Saya pun memberitahunya. Respons Haw: biasa aja, ah. Saya tak mengerti, apakah selera kami dalam menentukan manis atau tidaknya wajah seorang perempuan itu berbeda, atau dia salah melihat orang, atau dia belum benar-benar memperhatikannya dengan jelas? Selesai membeli buku, kami tentu melewati panggung itu lagi, dan kali ini Haw meralat penilaiannya. 

“Betulan manis ternyata, Yog,” katanya. “Kamu cepat, ya, lihat yang bening-bening.” 

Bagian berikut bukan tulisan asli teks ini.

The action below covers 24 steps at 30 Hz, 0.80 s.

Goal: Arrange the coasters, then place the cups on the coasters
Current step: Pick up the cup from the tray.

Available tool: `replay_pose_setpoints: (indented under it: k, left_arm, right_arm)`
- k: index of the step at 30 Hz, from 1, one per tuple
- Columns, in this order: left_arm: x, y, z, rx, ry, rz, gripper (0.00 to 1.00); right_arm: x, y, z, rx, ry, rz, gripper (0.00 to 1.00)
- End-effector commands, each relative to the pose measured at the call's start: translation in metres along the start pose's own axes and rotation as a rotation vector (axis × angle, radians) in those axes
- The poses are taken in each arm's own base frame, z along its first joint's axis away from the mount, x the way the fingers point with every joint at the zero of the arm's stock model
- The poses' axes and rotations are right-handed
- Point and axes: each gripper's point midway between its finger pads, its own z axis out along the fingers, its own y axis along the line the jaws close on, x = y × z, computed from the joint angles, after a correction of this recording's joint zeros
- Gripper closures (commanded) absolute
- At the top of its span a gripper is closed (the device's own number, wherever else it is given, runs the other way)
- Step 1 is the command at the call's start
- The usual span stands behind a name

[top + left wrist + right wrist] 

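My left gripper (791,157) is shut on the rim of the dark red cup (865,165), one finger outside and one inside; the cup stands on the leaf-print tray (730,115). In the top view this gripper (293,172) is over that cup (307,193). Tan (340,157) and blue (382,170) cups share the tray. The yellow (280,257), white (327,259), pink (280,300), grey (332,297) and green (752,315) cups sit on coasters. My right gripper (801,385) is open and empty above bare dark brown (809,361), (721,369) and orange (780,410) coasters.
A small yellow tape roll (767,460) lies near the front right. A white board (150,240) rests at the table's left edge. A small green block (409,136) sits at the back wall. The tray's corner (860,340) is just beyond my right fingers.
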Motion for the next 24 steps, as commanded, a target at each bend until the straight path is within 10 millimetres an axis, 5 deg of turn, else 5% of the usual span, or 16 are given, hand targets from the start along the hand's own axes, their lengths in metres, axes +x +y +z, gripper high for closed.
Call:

Saya tertawa. Saya hanya tak sengaja melihatnya. Kebetulan wajahnya itu juga punya pesona yang bikin saya ingin terus memandanginya. Bukan jenis tampang yang sewaktu saya lihat muncul perkataan di dalam hati, iya, dia cakep, tapi ya udah. Mungkin gadis itu sekilas terlihat sama saja sebagaimana perempuan-perempuan cantik ala selebgram yang mukanya glowing. Tapi jika diperhatikan lebih detail, saya menilai cakepnya itu termasuk natural. Bukan karena riasan wajah. Paras dia itu kayaknya cuma bisa dimiliki oleh perempuan yang sudah cantik sekaligus tajir mampus sejak lahir.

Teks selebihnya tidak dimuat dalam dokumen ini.